Top of Material to process
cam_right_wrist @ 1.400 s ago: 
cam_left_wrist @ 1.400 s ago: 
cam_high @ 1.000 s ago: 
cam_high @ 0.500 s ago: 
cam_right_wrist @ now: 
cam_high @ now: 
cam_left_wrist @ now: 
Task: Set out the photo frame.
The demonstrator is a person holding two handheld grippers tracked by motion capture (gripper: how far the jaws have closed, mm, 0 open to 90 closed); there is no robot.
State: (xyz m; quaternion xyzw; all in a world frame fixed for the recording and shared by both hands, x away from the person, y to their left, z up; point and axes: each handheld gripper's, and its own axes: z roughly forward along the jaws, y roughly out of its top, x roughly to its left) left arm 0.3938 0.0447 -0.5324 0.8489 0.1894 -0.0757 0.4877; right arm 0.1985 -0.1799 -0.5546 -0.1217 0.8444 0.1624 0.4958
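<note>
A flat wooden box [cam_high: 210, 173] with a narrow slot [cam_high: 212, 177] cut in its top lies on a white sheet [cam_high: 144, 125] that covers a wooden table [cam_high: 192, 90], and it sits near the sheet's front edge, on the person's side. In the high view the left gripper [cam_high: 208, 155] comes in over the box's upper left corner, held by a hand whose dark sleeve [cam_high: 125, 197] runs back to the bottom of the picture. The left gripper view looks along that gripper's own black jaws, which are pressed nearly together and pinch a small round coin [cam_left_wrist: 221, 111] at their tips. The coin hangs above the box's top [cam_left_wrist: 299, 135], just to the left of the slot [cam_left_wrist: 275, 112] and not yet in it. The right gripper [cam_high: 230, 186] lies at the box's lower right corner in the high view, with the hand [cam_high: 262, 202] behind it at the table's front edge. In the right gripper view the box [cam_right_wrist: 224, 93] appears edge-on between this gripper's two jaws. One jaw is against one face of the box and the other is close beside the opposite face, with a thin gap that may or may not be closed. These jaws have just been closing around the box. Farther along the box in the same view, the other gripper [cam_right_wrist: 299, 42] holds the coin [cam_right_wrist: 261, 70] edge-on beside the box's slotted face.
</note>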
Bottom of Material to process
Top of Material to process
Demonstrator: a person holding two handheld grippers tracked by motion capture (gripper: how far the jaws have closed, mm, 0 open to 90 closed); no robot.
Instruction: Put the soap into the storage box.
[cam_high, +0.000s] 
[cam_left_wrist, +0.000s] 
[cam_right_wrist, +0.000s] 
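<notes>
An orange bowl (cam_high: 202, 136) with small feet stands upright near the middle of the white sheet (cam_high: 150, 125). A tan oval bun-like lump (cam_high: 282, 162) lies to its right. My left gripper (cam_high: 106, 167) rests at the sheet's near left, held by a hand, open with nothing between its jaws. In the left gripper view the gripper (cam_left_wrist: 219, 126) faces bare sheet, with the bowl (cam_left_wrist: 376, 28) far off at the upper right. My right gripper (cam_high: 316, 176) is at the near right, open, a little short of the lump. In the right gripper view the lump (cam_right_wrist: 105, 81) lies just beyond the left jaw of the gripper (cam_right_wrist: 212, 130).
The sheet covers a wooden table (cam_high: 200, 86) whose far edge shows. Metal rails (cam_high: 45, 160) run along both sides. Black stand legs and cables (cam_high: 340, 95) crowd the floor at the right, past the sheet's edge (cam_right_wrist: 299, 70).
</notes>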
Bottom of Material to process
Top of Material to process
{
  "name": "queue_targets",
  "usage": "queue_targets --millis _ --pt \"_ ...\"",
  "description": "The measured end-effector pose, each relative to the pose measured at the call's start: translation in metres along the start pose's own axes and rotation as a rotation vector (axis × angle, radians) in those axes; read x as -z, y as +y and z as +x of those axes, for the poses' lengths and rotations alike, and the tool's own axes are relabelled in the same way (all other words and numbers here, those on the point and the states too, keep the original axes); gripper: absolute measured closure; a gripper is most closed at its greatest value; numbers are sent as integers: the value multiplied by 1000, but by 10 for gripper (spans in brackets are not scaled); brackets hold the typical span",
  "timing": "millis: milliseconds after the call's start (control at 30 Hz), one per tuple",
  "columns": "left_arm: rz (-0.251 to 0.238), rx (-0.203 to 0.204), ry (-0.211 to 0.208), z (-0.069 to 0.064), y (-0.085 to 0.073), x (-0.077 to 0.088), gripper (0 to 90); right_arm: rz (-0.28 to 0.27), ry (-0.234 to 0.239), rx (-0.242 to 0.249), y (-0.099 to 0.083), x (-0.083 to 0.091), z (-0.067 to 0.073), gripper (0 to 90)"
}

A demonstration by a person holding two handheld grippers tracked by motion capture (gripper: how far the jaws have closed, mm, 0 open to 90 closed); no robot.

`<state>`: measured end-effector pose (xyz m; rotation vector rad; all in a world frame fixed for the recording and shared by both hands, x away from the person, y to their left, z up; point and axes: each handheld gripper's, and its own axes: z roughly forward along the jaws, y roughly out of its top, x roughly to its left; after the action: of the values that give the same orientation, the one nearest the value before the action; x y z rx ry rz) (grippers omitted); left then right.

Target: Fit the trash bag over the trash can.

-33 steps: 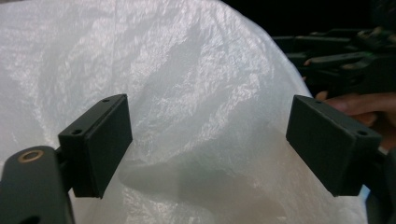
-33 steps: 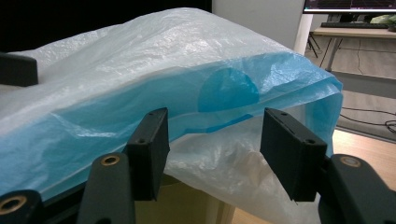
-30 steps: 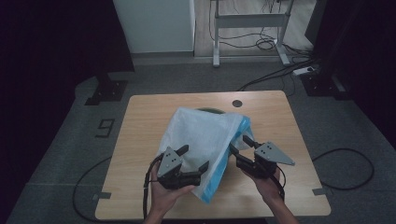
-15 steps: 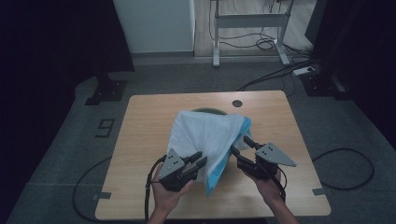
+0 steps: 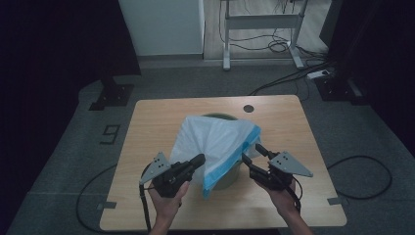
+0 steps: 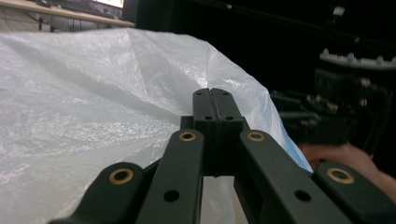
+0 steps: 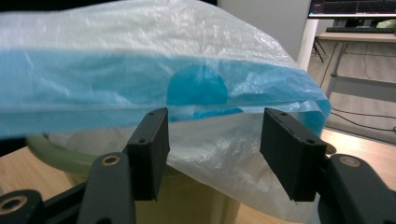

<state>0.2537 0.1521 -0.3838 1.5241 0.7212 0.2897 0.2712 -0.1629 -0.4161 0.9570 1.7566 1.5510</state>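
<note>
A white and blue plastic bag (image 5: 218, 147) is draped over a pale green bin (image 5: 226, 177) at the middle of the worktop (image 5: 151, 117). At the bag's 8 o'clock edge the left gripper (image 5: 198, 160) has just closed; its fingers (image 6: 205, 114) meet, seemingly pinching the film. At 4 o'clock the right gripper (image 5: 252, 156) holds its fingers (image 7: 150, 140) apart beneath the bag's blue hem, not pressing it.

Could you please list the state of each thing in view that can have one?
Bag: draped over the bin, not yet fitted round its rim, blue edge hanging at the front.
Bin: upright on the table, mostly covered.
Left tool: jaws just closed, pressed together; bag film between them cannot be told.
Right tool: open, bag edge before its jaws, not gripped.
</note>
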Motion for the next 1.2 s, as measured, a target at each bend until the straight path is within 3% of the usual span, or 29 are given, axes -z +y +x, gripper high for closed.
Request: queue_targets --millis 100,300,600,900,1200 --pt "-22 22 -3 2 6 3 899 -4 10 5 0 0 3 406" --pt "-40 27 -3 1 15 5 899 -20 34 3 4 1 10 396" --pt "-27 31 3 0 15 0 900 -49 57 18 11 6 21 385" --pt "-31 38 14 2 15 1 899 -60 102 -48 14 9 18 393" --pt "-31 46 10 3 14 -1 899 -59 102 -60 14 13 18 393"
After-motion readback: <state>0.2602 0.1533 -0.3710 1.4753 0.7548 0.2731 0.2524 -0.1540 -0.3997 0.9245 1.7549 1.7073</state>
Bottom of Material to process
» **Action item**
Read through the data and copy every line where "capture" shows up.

» **Output of the task**
The demonstrator is a person holding two handheld grippers tracked by motion capture (gripper: how far the jaws have closed, mm, 0 open to 90 closed); there is no robot.
Demonstrator: a person holding two handheld grippers tracked by motion capture (gripper: how far the jaws have closed, mm, 0 open to 90 closed); no robot.
A demonstration by a person holding two handheld grippers tracked by motion capture (gripper: how far the jaws have closed, mm, 0 open to 90 closed); no robot.

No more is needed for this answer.